Not all cultural elements are institutionalized to the same degree. The same is true of the entrenchment of statutory models. Eskridge and Ferejohn provide the measures to assess degrees of entrenchment: the consistency of support for the statute (specifically, the interplay of Congress, the White House, and administrative agencies in developing regulations and amendments to the statute). Also influencing the degree of entrenchment will be the relative power and marginality to mainstream politics of the proponents and opponents of a statutory model, as well as the availability of constitutional or other legitimate discourses with which opponents can express opposition.
Understanding entrenchment also requires distinguishing between two dimensions of entrenchment—cognitive and moral. Cognitive entrenchment occurs where a legal model is understood as appropriate and rational. Legislators repeatedly use particular models for making statutes to manage some aspect of society; legislators perceive these cognitively entrenched models to make sense and represent smart lawmaking. Cognitively entrenched models may vary over time and between national contexts. They may appear rational because lawmakers perceive them to work—even though objective evidence shows that they do not. When lawmakers attending to a problem ask themselves “how should we do it?”, statutory models that are at least cognitively entrenched provide the answer.
Moral entrenchment occurs where lawmakers consider the model to be just and right. There is a moral commitment to the statutory model—lawmakers care deeply, or they expect enough other people to care deeply, such that there will be some kind of sanction if they do not support the statutory model. Morally entrenched statutes or statutory models will at the least serve as a signal to supporters that lawmakers are paying attention to their beliefs.
If a lawmaker challenges a statute that is only cognitively entrenched, many will see something wrong with that lawmaker’s alternative. If a lawmaker challenges a morally entrenched statute, many will see something wrong with the lawmaker. If that statute was morally entrenched to a high degree, the lawmaker’s career may be damaged. Morally entrenched statutory models compel an affirmative answer when lawmakers considering a problem area in society ask themselves, “Must we make or maintain legislation? Do our own principles of justice or those of the public require legislation?”
The two dimensions of entrenchment are distinct; cognitively entrenched statutes need not be morally entrenched and vice versa. In the United States, some taxes are cognitively entrenched as a rational way to raise revenue, but there is no moral dimension to advocacy or criticism of tax statutes. Other statutes, such as those making prostitution illegal or imposing sanctions on unpopular foreign states, may be morally but not cognitively entrenched in the sense that many do not believe they actually work or achieve some important end—even though retrenching them will likely cause controversy.

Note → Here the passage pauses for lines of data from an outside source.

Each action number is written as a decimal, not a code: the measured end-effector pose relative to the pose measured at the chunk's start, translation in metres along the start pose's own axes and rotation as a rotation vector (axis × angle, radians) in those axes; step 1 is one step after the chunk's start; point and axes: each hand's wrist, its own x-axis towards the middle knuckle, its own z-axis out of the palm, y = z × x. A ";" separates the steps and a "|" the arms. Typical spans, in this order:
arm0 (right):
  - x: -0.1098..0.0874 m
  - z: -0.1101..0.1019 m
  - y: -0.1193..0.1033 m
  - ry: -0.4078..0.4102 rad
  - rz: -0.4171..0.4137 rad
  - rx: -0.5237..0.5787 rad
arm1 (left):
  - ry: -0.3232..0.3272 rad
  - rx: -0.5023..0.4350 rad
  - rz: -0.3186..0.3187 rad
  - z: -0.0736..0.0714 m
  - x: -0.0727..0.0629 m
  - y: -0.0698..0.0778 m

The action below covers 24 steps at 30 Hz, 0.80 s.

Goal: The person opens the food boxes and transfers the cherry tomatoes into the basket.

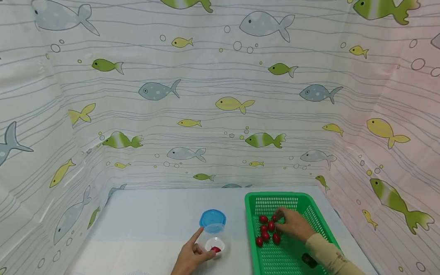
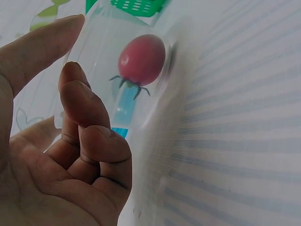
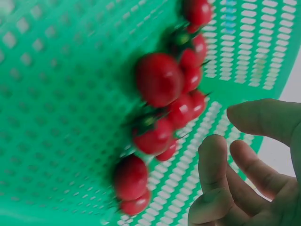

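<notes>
On the table, my left hand holds a small clear plastic container by its side, thumb and index finger spread along it. One red cherry tomato with a green stem lies inside, seen through the wall in the left wrist view. My right hand is inside the green basket, just above several cherry tomatoes. In the right wrist view its thumb and bent fingers stand apart beside the tomatoes, with nothing between them.
A blue lid lies on the white table right behind the container. The basket's raised rim stands to the right of the container. Fish-patterned sheeting walls the table at the back and both sides.
</notes>
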 end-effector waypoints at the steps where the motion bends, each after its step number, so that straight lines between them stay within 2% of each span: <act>1: 0.000 0.000 -0.004 0.000 -0.013 -0.002 | 0.000 -0.001 0.002 0.000 0.000 0.000; 12: 0.001 0.006 -0.038 0.012 -0.100 0.047 | 0.003 -0.007 -0.005 0.000 0.000 0.002; 19: 0.001 0.012 -0.056 -0.001 -0.211 0.100 | -0.002 -0.008 -0.005 0.001 -0.001 0.003; 24: 0.001 0.017 -0.074 -0.010 -0.256 0.107 | -0.003 0.010 0.001 0.000 -0.002 0.002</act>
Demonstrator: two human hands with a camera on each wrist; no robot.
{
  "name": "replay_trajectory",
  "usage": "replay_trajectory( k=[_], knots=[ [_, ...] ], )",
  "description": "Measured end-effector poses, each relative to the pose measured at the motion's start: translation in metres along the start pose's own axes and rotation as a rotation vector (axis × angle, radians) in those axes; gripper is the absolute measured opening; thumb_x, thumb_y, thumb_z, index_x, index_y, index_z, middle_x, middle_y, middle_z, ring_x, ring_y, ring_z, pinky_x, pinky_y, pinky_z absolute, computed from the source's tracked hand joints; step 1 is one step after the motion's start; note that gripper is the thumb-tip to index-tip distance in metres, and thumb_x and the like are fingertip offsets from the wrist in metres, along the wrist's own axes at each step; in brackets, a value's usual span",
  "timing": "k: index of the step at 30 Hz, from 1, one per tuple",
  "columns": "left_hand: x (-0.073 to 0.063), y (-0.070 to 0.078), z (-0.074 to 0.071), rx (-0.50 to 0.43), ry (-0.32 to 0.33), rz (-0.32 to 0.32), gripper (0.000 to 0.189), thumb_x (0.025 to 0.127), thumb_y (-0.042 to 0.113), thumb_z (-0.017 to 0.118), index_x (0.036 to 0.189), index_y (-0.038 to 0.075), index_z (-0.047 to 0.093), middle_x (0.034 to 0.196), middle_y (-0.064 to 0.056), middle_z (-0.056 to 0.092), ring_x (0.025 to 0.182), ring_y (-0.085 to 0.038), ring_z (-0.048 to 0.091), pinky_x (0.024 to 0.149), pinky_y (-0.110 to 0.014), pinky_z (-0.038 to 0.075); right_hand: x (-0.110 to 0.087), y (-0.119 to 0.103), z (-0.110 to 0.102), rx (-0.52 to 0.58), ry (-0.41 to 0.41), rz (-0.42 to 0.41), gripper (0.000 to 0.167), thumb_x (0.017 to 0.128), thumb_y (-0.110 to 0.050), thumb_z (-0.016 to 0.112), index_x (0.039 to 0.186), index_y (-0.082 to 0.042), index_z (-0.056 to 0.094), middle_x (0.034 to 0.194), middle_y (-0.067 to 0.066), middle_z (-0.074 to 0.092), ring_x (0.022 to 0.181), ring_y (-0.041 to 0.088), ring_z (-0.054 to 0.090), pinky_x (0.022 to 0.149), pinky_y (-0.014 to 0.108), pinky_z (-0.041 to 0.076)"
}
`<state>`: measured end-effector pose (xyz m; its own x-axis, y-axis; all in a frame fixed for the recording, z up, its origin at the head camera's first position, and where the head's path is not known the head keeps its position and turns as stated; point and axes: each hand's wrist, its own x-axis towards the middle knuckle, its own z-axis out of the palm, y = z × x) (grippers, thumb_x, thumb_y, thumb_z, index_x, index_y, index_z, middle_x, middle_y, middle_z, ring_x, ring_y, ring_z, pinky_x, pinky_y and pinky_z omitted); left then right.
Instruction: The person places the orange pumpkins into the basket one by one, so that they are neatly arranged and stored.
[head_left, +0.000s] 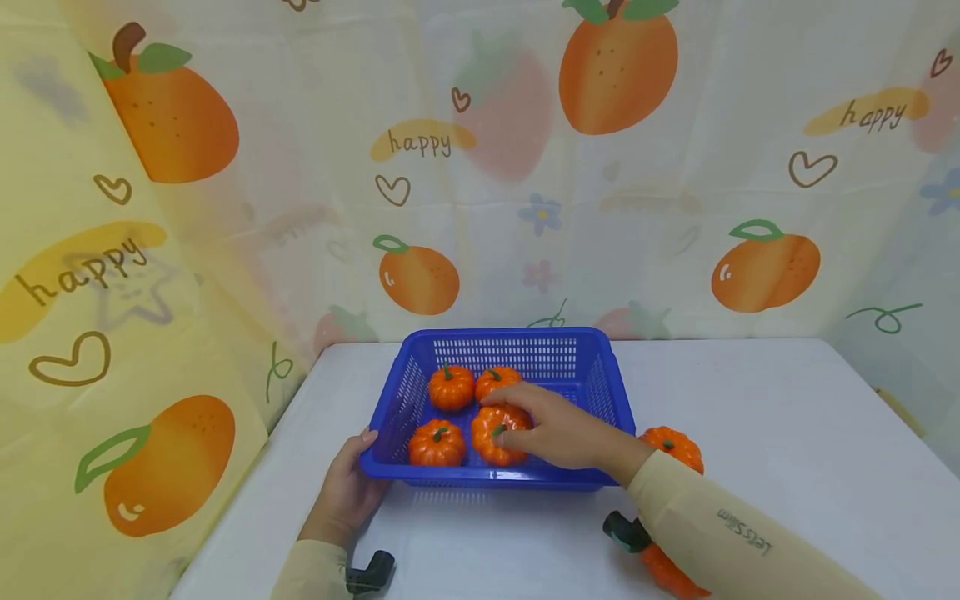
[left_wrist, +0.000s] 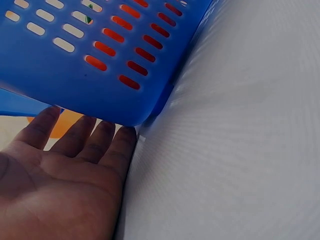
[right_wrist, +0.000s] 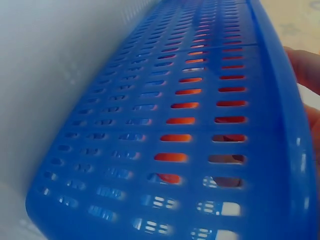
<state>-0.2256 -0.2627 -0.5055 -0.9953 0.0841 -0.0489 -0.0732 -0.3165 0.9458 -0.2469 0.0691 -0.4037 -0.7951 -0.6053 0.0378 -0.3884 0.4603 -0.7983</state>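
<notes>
A blue plastic basket with slotted walls stands on the white table, several small orange pumpkins inside. My right hand reaches over the front right of the basket and grips the front right pumpkin, thumb and fingers on its top and side. Beside it lie the front left pumpkin, the back left pumpkin and another pumpkin, partly covered by the fingers. My left hand holds the basket's front left corner, thumb at the rim; in the left wrist view its fingers meet the outer wall.
To the right of the basket, a pumpkin sits on the table. An orange pumpkin nearer the front is partly hidden by the right sleeve. A fruit-printed cloth hangs behind and at the left.
</notes>
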Motion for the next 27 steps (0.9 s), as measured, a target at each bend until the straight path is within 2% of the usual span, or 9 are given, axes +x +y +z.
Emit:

Statutes that are both cognitively and morally entrenched achieve the status of “constitutional.” This is clearly the case with the quintessential constitutional superstatute, the Civil Rights Act of 1964. Superstatute status, however, does not mean that any expansion or elaboration will be acceptable or successful. For example, though attempting to retrench the Civil Rights Act will likely earn one the epithet of “racist” or “sexist,” and expansions to include new groups such as the disabled may earn wide support, lawmakers know that not every group can be included. Lawmakers have not included gays and lesbians in that statute’s discrimination prohibitions, and no lawmaker now will even propose including persons of Middle Eastern or Arabic descent in affirmative action regulations.
Exactly where the boundaries are is far from clear. The ability to sense what is politically possible or optimal is what separates the skillful lawmakers from the mediocre. In our view, statutory entrenchment enables and shapes legislative and administrative action but does not determine it. Much of what constitutes politics is in the minefield that exists beyond entrenched statutory models. Lawmakers continually innovate, make the wrong guesses, and face retribution from voters for failing to show links between their innovations and cognitively or morally entrenched statutory models.
II. The Constitution and Immigration
There are two reasons that the history of statutory immigration regulation is especially notable from a constitutional standpoint. First, despite the centrality of immigration in American history, courts did not develop a constitutional jurisprudence on immigration until 1889. One false start found the authority for Congress to make immigration law by considering the movement of people across borders to be an aspect of commerce. In the Head Money Cases, the Supreme Court unanimously found that a law that taxed immigrants was a constitutional exercise of the power to regulate commerce. This approach was short-lived, however.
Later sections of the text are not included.